» **WHAT TO WORK ON**
Your answer is the lines below, exactly, from the one that contains "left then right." through the one that contains "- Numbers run", both included.

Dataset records
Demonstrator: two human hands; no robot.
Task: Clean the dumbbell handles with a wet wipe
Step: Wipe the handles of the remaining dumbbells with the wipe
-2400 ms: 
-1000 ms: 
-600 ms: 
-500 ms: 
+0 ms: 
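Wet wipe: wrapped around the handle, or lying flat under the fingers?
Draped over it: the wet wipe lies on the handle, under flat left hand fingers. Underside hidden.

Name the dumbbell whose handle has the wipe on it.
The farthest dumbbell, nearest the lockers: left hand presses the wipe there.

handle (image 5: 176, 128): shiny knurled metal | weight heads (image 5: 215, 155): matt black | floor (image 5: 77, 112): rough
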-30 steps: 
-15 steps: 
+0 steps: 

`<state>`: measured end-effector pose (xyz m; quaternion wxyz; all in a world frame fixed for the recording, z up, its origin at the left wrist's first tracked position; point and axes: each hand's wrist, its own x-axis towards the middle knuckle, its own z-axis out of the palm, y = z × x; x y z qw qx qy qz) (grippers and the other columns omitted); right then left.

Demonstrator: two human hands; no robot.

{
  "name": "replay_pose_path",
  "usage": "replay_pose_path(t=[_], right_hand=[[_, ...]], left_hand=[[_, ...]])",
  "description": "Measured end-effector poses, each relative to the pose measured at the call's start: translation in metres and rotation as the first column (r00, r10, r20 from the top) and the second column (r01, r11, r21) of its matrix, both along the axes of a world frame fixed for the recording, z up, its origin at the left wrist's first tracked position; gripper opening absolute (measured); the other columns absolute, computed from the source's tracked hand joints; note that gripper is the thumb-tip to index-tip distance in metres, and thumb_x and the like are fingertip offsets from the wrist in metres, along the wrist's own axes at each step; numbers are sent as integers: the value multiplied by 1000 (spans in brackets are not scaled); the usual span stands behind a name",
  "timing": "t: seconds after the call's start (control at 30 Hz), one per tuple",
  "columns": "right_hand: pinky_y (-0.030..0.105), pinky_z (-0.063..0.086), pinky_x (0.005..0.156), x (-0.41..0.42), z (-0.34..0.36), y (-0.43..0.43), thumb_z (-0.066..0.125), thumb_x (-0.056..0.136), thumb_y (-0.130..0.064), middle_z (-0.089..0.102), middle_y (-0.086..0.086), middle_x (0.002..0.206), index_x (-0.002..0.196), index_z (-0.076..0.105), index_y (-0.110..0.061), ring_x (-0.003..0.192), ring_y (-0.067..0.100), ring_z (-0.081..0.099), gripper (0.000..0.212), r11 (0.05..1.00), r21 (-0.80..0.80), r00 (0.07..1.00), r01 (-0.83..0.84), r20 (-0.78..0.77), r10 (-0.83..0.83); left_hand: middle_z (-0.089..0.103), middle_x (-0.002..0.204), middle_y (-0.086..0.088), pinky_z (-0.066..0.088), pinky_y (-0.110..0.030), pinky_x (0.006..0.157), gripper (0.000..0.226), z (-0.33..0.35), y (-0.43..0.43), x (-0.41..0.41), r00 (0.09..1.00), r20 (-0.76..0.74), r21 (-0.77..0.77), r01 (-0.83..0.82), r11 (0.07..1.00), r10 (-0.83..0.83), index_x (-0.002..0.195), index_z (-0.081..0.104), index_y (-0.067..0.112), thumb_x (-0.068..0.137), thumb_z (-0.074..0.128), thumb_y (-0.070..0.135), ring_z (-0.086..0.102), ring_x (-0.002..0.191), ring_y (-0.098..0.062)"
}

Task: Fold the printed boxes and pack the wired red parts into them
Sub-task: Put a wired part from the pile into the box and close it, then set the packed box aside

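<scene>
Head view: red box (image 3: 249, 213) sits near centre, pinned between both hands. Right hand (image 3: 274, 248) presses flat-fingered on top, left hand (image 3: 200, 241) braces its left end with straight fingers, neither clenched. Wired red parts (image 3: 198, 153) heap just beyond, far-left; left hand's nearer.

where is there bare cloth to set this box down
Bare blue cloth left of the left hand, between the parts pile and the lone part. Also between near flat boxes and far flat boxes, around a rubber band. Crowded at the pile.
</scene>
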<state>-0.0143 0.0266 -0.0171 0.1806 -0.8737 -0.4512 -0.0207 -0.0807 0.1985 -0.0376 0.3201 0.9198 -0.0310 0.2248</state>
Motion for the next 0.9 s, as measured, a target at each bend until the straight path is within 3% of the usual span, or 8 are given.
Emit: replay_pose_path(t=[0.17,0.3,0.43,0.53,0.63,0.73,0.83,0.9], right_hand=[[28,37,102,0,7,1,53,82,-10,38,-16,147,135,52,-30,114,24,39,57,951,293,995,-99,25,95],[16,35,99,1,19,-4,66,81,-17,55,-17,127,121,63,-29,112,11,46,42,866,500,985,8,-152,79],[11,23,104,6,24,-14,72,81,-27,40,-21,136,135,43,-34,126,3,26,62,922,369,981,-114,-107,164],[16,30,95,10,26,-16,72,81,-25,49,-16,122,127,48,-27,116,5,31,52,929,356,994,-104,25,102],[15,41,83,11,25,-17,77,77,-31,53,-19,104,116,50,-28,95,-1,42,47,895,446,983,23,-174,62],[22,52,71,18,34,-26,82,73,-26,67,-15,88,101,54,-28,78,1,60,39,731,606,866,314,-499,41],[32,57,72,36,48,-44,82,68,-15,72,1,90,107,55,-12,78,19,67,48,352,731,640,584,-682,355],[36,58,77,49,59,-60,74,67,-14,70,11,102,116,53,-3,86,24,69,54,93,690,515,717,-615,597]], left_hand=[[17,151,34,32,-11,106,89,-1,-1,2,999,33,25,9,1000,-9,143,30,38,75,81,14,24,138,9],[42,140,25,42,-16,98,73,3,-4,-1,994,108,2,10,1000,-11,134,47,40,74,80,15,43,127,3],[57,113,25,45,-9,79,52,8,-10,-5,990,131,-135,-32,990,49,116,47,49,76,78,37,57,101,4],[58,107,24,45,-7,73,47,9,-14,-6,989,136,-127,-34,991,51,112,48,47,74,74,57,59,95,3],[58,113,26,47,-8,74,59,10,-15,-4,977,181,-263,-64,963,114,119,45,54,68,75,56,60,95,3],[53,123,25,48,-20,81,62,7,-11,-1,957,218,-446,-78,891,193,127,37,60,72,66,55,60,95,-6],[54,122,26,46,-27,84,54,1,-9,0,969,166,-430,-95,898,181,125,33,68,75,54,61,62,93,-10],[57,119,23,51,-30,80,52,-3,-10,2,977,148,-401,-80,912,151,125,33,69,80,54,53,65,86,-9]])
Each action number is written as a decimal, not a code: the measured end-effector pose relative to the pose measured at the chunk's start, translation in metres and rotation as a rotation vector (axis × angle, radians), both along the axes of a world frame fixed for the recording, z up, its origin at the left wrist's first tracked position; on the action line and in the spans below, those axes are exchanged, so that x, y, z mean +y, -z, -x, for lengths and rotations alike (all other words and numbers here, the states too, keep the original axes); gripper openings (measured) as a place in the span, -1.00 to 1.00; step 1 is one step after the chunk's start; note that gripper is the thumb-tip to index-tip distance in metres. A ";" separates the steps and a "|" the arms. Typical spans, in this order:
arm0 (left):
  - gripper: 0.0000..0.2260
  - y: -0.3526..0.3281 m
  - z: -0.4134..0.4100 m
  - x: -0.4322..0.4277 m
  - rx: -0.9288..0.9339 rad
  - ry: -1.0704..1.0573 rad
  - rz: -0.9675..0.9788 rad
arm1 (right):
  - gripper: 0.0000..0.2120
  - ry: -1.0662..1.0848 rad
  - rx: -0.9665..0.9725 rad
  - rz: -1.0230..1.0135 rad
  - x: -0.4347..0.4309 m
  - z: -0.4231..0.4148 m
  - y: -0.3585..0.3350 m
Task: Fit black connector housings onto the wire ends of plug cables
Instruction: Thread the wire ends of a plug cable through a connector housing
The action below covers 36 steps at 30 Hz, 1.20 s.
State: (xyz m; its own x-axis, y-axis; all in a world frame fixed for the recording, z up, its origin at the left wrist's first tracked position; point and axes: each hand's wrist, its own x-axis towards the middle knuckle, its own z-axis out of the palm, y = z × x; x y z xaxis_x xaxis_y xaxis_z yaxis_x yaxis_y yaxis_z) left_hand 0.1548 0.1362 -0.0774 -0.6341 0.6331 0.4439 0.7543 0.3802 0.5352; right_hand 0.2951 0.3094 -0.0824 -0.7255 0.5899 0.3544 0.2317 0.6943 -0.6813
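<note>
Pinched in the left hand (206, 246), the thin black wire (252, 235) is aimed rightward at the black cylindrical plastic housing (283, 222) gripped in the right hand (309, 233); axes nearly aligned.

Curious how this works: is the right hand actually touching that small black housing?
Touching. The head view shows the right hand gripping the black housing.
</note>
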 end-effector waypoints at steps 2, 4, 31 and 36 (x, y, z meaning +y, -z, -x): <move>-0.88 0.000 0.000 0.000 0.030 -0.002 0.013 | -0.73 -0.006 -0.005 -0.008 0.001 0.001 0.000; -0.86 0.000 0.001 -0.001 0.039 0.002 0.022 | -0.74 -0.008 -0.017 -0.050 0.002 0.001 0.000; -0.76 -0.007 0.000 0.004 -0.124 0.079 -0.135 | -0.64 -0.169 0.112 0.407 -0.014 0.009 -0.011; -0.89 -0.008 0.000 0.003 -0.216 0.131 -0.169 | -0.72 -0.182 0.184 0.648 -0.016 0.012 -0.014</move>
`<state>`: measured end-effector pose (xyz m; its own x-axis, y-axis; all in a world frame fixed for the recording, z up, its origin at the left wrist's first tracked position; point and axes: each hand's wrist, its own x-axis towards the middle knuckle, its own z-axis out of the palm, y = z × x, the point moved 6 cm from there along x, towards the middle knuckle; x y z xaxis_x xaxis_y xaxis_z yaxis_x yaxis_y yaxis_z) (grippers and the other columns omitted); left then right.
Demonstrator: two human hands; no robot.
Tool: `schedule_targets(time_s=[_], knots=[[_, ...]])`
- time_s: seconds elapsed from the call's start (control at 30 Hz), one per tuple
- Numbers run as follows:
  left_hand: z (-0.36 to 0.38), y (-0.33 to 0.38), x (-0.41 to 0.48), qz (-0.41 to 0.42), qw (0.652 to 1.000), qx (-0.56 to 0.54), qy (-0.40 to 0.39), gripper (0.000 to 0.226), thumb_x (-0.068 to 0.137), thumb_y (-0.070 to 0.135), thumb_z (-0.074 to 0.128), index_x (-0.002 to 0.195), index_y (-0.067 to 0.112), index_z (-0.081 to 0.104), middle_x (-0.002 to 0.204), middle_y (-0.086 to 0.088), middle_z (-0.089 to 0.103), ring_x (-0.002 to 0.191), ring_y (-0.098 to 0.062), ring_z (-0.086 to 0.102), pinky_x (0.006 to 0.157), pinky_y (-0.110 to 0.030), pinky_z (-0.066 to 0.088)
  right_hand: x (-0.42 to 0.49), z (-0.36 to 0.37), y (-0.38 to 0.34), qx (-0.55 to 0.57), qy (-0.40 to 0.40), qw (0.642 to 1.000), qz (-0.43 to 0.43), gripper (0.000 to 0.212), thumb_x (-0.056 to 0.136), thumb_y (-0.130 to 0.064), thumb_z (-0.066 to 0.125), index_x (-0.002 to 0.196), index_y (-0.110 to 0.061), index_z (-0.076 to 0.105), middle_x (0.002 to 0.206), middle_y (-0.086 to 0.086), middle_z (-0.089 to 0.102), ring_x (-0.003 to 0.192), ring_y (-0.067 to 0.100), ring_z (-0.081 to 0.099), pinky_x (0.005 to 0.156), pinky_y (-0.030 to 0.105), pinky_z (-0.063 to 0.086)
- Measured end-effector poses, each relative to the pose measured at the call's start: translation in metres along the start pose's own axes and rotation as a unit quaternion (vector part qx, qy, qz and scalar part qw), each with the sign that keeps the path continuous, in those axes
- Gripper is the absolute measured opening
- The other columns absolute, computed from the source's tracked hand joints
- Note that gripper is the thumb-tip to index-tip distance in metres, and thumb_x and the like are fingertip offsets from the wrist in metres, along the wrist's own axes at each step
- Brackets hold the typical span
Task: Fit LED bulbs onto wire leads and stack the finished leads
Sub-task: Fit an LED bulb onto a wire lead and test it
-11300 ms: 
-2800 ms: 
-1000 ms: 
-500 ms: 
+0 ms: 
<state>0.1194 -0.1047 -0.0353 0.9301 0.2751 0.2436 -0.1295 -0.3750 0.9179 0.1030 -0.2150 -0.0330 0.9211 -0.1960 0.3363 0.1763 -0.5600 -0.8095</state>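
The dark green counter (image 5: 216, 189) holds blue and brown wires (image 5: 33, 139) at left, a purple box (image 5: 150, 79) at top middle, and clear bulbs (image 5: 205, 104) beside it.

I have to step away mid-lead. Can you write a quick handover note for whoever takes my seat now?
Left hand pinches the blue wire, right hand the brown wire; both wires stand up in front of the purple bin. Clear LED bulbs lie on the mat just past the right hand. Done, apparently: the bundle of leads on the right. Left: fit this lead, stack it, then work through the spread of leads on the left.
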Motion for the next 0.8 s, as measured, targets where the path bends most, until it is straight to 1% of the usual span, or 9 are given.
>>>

» **REPLY**
`<state>`: measured end-effector pose (xyz m; its own x-axis, y-axis; all in a world frame fixed for the recording, z up, its origin at the left wrist's first tracked position; point and axes: each hand's wrist, its own x-axis towards the middle knuckle, its own z-axis out of the palm, y = z × x, the point moved 6 cm from there along x, towards the middle knuckle; x y z xaxis_x xaxis_y xaxis_z yaxis_x yaxis_y yaxis_z) (grippers and the other columns omitted); left then right.
Demonstrator: two human hands; no robot.
Tool: `schedule_targets(time_s=[_], knots=[[_, ...]])`
- time_s: seconds elapsed from the call's start (control at 30 Hz), one per tuple
- Numbers run as follows:

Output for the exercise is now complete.